**What you are asked to do:** Would you repeat the data below exactly, taking out the images?

(Dataset content)

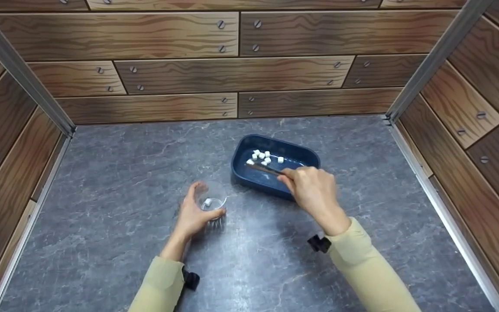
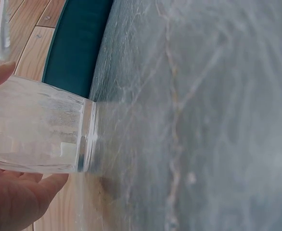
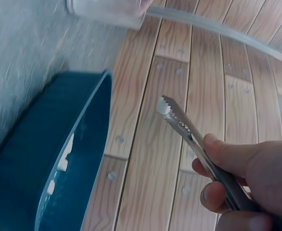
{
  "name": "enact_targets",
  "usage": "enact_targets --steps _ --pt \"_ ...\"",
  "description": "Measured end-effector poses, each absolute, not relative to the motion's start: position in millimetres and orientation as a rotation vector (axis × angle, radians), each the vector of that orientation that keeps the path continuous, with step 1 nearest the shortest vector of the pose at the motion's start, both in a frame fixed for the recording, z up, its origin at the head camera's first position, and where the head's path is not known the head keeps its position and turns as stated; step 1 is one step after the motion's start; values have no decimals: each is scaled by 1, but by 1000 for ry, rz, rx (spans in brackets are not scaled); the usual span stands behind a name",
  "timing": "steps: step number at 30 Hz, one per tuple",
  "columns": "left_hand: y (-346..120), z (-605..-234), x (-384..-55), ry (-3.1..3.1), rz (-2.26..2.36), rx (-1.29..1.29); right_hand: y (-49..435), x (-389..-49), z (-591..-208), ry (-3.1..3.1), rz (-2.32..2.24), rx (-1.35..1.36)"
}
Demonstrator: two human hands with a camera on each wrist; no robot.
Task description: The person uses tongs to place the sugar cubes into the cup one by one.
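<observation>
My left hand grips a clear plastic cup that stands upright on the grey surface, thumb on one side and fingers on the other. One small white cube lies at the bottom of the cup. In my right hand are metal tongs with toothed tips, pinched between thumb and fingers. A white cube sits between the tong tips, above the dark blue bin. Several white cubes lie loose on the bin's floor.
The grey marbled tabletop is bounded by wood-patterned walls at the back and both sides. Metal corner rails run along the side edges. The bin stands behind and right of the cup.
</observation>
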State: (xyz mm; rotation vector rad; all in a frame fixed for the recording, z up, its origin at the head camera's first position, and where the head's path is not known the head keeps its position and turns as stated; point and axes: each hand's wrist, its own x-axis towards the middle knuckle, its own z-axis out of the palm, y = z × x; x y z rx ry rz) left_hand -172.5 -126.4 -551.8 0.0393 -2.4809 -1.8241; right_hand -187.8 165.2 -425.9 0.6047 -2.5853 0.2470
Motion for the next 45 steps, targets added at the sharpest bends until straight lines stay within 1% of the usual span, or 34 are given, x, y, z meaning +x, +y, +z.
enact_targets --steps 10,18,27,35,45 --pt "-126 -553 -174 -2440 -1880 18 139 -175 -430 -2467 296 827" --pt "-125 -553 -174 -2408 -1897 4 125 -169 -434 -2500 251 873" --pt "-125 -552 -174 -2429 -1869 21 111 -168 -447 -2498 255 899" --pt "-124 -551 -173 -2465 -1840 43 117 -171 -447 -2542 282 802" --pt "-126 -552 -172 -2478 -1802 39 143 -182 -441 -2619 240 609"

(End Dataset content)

**Task result:**
{
  "name": "enact_targets",
  "usage": "enact_targets --steps _ --pt \"_ ...\"",
  "description": "Measured end-effector poses, each absolute, not relative to the motion's start: position in millimetres and orientation as a rotation vector (axis × angle, radians), each the vector of that orientation that keeps the path continuous, with step 1 nearest the shortest vector of the pose at the motion's start, both in a frame fixed for the recording, z up, its origin at the head camera's first position, and where the head's path is not known the head keeps its position and turns as stated; step 1 is one step after the motion's start; values have no decimals: each is scaled by 1, but by 1000 for ry, rz, rx (spans in brackets are not scaled); the usual span stands behind a name",
  "timing": "steps: step number at 30 Hz, one per tuple",
  "columns": "left_hand: y (-346..120), z (-605..-234), x (-384..-55), ry (-3.1..3.1), rz (-2.26..2.36), rx (-1.29..1.29); right_hand: y (-49..435), x (-389..-49), z (-591..-208), ry (-3.1..3.1), rz (-2.32..2.24), rx (-1.35..1.36)"
}
Demonstrator: two human hands with a camera on each wrist; no robot.
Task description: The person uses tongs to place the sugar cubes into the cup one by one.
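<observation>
My left hand grips a clear plastic cup that stands upright on the grey surface, thumb on one side and fingers on the other. One small white cube lies at the bottom of the cup. In my right hand are metal tongs with toothed tips, pinched between thumb and fingers. A white cube sits between the tong tips, above the dark blue bin. Several white cubes lie loose on the bin's floor.
The grey marbled tabletop is bounded by wood-patterned walls at the back and both sides. Metal corner rails run along the side edges. The bin stands behind and right of the cup.
</observation>
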State: (xyz mm; rotation vector rad; all in a frame fixed for the recording, z up, its origin at the head camera's first position, and where the head's path is not known the head keeps its position and turns as stated; point and axes: each hand's wrist, its own x-axis towards the middle knuckle, its own z-axis out of the palm, y = z × x; x y z rx ry rz) left_hand -172.5 -126.4 -551.8 0.0393 -2.4809 -1.8241; right_hand -187.8 165.2 -425.9 0.6047 -2.5853 0.2470
Motion for the next 45 steps, targets added at the sharpest bends until straight lines stay within 1% of the usual span, or 34 are given, x, y, z meaning +x, +y, +z.
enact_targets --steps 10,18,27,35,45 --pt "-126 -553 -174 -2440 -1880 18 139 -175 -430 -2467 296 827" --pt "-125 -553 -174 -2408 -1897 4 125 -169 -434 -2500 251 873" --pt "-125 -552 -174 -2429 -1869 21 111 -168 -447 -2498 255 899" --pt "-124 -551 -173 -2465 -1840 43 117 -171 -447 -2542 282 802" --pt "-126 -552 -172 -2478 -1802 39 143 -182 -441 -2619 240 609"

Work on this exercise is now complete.